===== Task input =====

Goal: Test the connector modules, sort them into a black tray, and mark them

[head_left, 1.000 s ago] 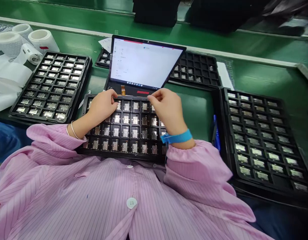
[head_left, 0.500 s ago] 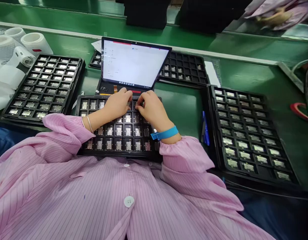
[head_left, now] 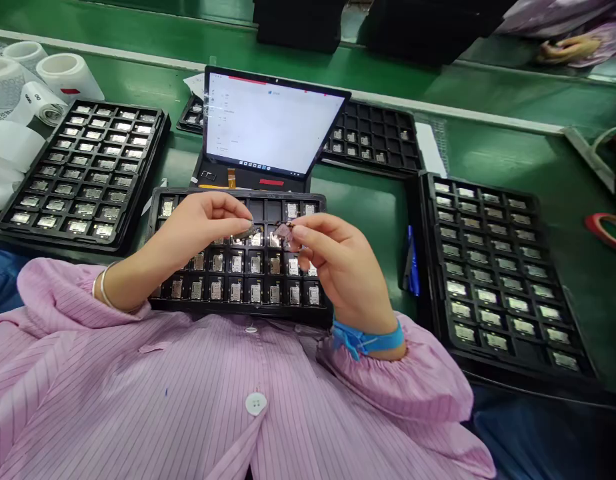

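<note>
My left hand (head_left: 201,219) pinches a small dark circuit board (head_left: 245,233) by its edge, just above the middle tray. Between the thumb and fingers of my right hand (head_left: 342,257), which wears a blue wrist strap, is another small circuit board (head_left: 284,231) with a shiny metal face. Below both hands lies the black compartment tray (head_left: 238,311), with small metal-faced boards in many of its pockets. Two pockets in its back row, between the hands, show bare black. My left hand and forearm hide part of the tray's left side.
A tablet (head_left: 273,127) with a lit screen stands behind the tray. Full trays flank it, one at left (head_left: 88,170) and one at right (head_left: 508,267); a partly filled tray (head_left: 373,137) lies behind. A blue pen (head_left: 413,263), label rolls (head_left: 68,77) and red-handled tool (head_left: 605,230) lie around.
Both hands have lifted from the tray's back row and come nearer to me, moving apart. Each now shows a small board in its fingers, and two back-row pockets are uncovered.
</note>
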`<state>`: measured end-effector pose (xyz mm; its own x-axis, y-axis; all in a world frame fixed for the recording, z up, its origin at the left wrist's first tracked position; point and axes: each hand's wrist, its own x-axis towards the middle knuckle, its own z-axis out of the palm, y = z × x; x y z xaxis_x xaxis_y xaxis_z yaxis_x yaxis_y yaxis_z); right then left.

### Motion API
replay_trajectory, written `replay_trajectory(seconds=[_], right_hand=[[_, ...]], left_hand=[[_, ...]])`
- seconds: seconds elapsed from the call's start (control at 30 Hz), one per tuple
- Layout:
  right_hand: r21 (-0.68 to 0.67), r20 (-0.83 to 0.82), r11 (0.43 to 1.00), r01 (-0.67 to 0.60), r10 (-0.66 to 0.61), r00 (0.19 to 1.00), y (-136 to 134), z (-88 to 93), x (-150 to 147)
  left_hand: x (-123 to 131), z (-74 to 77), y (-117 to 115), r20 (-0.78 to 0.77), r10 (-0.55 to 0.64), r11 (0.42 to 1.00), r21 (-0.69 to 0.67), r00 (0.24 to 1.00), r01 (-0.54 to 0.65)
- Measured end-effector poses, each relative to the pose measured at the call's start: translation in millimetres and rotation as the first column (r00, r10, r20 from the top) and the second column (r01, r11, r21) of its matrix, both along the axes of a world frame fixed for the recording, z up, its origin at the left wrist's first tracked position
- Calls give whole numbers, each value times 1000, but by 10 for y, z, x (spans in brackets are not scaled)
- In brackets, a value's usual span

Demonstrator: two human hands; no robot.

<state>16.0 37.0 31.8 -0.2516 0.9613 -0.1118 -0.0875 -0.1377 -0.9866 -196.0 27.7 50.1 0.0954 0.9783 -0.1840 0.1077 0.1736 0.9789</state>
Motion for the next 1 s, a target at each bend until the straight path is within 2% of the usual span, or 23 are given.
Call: replay_trajectory(seconds=[0.17,0.23,0.37,0.47,0.67,1.0], right_hand=[[-217,-169,974,-67,30,985,-213,-4,-38],[-279,-214,950,-139,80,974,-290,-1,-53],[-317,-283,913,-256,167,945,-429,31,-66],[-299,-280,925,-232,148,948,-515,26,-71],[-200,-168,969,-148,115,979,-641,-85,-73],[-170,-150,978,-120,95,984,-619,-130,-31]], left_hand=[[22,1,-412,226,115,987,-132,967,-87],[98,-12,-542,248,155,984,-126,956,-126],[238,-54,-681,269,150,988,-86,952,-131],[287,-87,-710,286,137,990,-61,948,-125],[354,-133,-700,313,88,996,-54,946,-75],[389,-213,-583,315,42,998,-52,948,-27]])
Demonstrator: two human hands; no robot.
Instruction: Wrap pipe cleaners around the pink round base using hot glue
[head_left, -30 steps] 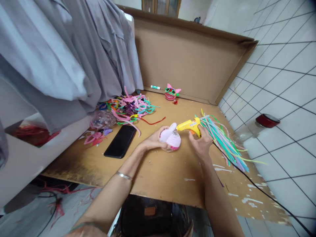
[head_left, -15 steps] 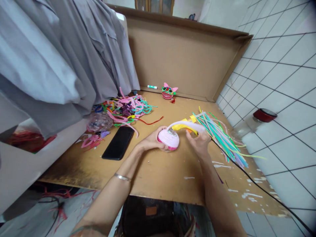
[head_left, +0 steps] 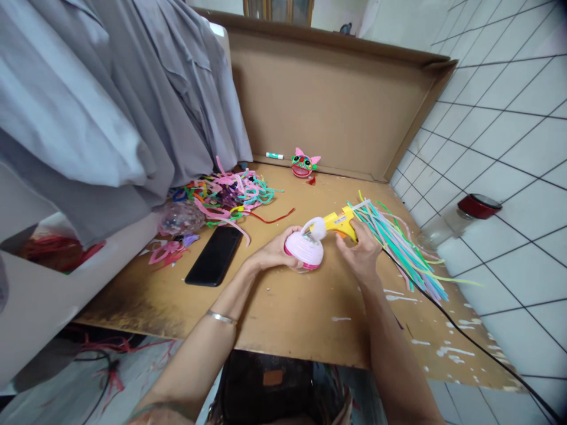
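Observation:
My left hand (head_left: 282, 248) is closed around a rounded pale-pink piece (head_left: 307, 252) with a darker pink band near its base. From its top a loose pale fuzzy strip, like a pipe cleaner (head_left: 317, 228), curls up and over. My right hand (head_left: 361, 251) grips a yellow glue gun (head_left: 340, 221) whose nozzle points left, close to the strip and the top of the piece. A clear glue stick shows at the back of the gun, and a black cord trails from it toward the lower right. The nozzle tip is hidden behind the strip.
Pipe cleaners (head_left: 401, 254) lie bundled at the right, near a red-lidded jar (head_left: 465, 218). A tangled pile (head_left: 239, 192), a phone (head_left: 214, 255) and a plastic bag (head_left: 181, 217) occupy the left. A decorated pink head (head_left: 303, 164) and a marker (head_left: 274, 156) sit before the cardboard (head_left: 332, 100).
The far end of the pale strip has left my right hand and now curls back over the pink piece. The glue gun is more exposed; my left hand stays almost still.

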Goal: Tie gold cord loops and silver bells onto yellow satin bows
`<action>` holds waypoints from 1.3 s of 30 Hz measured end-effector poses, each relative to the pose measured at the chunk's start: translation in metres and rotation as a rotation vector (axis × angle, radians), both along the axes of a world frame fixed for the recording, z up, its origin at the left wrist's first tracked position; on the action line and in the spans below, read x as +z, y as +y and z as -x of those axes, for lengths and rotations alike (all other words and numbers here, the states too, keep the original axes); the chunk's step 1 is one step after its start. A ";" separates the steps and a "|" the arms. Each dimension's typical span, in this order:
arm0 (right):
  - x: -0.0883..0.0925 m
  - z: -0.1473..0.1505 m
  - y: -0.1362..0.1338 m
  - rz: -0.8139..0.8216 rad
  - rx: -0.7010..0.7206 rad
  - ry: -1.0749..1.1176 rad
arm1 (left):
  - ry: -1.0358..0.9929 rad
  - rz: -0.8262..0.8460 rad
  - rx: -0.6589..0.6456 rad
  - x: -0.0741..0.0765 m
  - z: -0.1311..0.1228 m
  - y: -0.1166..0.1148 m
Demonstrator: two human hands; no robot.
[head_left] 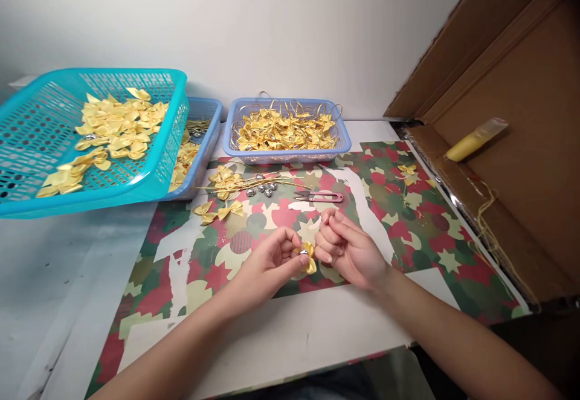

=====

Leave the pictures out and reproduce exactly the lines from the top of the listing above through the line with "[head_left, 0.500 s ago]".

> [Response to this exercise]:
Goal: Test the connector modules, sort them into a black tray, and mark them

[head_left, 1.000 s ago] 
[head_left, 0.500 s ago] 

No further answer is needed.